Personally I think you need two or three different sized frying pans ranging from really quite small for pancakes, to quite large, but not very deep, and two or three sauté type pans of varying widths. Well hopefully I won't always be just cooking for two. Hopefully I shall be able to cook for more eventually. And personally I think that the term skillet is just an American term for sauté pan, and that's what I'm going to stick to.

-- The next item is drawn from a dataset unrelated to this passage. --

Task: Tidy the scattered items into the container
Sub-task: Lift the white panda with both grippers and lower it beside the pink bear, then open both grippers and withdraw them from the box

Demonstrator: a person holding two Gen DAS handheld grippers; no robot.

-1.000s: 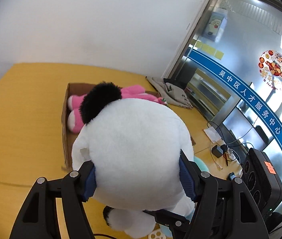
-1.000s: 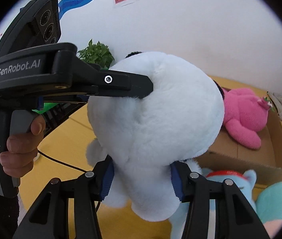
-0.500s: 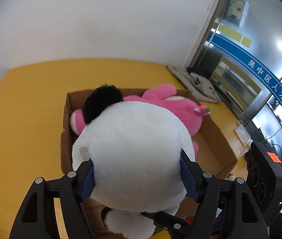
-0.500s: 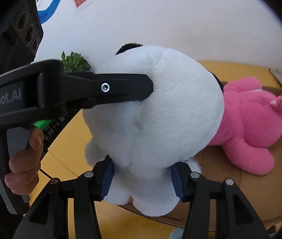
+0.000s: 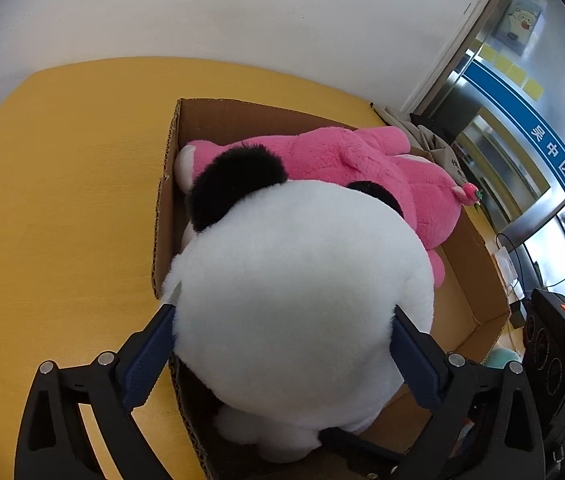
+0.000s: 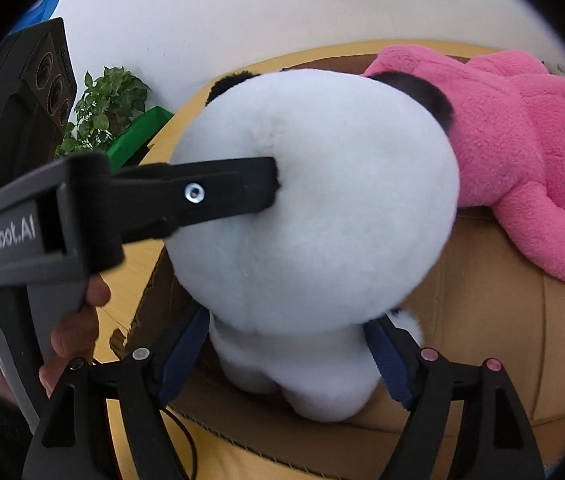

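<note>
A big white plush panda (image 5: pixel 302 288) with black ears is held over the open cardboard box (image 5: pixel 168 184). My left gripper (image 5: pixel 282 348) is shut on its round head from both sides. My right gripper (image 6: pixel 286 352) is shut on its lower body (image 6: pixel 314 376); the left gripper's finger (image 6: pixel 210 194) presses into the head in that view. A pink plush toy (image 5: pixel 362 164) lies inside the box along its far side, also in the right wrist view (image 6: pixel 530 136). The panda's face is hidden.
The box stands on a yellow table (image 5: pixel 62 200). A potted plant (image 6: pixel 110 100) and a green object stand at the table's left end. A grey cloth bag (image 5: pixel 434 144) lies behind the box. A teal plush (image 5: pixel 502 358) lies beside the box's right wall.
Both grippers have carried the panda forward and down, from beside the box to over its near half. The grip on it has not changed.
</note>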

And I know it's not the same thing at all but my current desktop picture is this:

I adore these pots that you find in every French market. I suspect that many of them are made in various south-east Asian sweatshops these days, but they are indeed so French. I have just two - one given to me by my mother decades ago and another I purchased myself. Indeed that one is just the right size for today's dish but I don't have an asbestos mat - do they even still exist? - and it won't heat on an induction cooktop. I don't have more because they are heavy and my suitcases are always full, so buying one would take me over my weight limit. It's a tragedy. I should have bought lots when I was young and then I could have just brought them with me when I emigrated to Australia. Elizabeth David, of course, is a fan:


"Earthenware casseroles and terrines for oven cooking should be in every household; ... with time these rustic clay pots acquire not only a patina but an aroma of their own, which in the course of long patient simmering communicates itself to cassoulets, chou farçis and civets, which would lose something of their flavour and a good deal of their charm if cooked in an ordinary saucepan." Elizabeth David


She's right about the patina - the one my mother bought me definitely has that. It's not a skillet though, either in shape or material.